You also have the right to lodge a complaint with a competent data protection supervisory authority. To exercise your rights, please contact us as set out below.
In addition, if you voluntarily signed up to receive certain communications from us, you can opt-out by clicking the unsubscribe link at the bottom of the message. Even after you opt-out or update your marketing preferences, please allow us sufficient time to process your marketing preferences. It may take up to 10 days to process your e-mail related requests, and up to 30 days for all other marketing-related requests. And even after you’ve opt-out of receiving marketing communications from us, we may still contact you for transactional or informational purposes. These include, for example, customer service issues, returns or product-related inquiries, surveys or recalls, or any questions regarding a specific order.
What kinds of security measures do we take to safeguard your Personal Data?
The security and confidentiality of your Personal Data matters to us. That’s why we have adequate technical, administrative, and physical controls in place to protect your Personal Data from unauthorized access, use, and disclosure. For example, we provide the option to encrypt all information you submit to us using Secure Sockets Layer (“SSL”) technology that helps protect information during transport to our Site. We also review our security procedures periodically to consider appropriate new technology and updated methods. Even so, despite our reasonable efforts, no security measure is ever perfect or impenetrable.
How long do you retain my Personal Data?
Depending on the product or service, we will retain your Personal Data only for the period necessary to fulfill the purposes outlined in this Privacy Notice
or as set out in our Client agreement, unless a longer retention period is required or permitted by a law that applies to us.
What about Minors and Children Under 13?
Our Sites are not intended for minors. We do not knowingly collect any Personal Data from children under the age of 13 or knowingly track the use of our Sites by minors.

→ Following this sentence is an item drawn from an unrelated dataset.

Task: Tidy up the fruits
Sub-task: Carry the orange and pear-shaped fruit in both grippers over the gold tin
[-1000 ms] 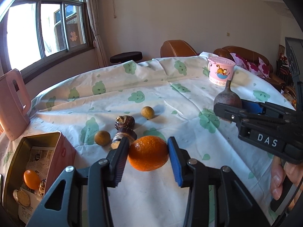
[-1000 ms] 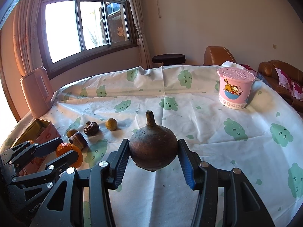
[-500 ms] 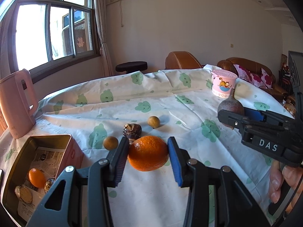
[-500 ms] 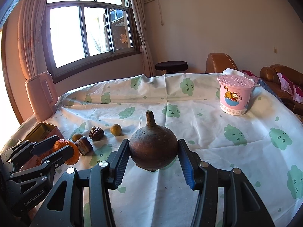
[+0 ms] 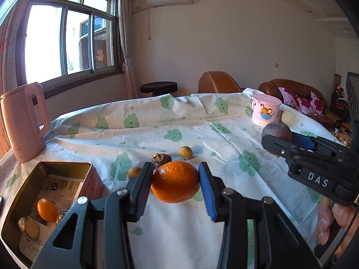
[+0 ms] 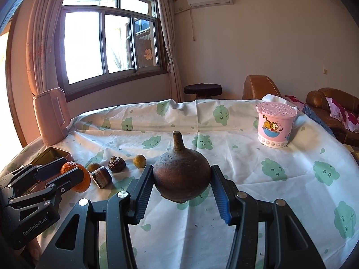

How can you contact us to update your Personal Data, file a complaint, ask questions, or send us comments about this Privacy Notice?
If you wish to update your Personal Data, have any questions, have a complaint, or wish to send us comments about this Privacy Notice or exercise any rights, e-mail us at firstname.lastname@example.org or call or write to us. We will investigate your complaint and use reasonable efforts to respond to you as soon as possible.
Our US postal address is:
Asure Software, Inc.
Attn.: Privacy Office
3700 N. Capital of Texas Highway
Austin, Texas 78746
Our postal address in the United Kingdom is:
Asure Software, Inc.
3 Waterhouse Square
London, EC1N 2SW
+44 (0) 208.328.9460
For Australian consumers: If we fail to respond to your complaint within a reasonable period of receiving it in writing, or if you are dissatisfied with the response that you receive from us, you may lodge a complaint with the Office of the Australian Information Commissioner (“OAIC”). Details of how to contact the OAIC are located at www.oaic.gov.au
How will you know if we amend this Privacy Notice?
We may amend this Privacy Notice at any time. If we make any material change in how we collect, use, disclose, or otherwise process Personal Data, we will prominently post an updated Privacy Notice on our Sites. Any material changes to this Privacy Notice will be effective 10 days after our posting of the updated Privacy Notice. Where required to do so by law, we may seek your prior consent to any material changes we make to this Privacy Notice.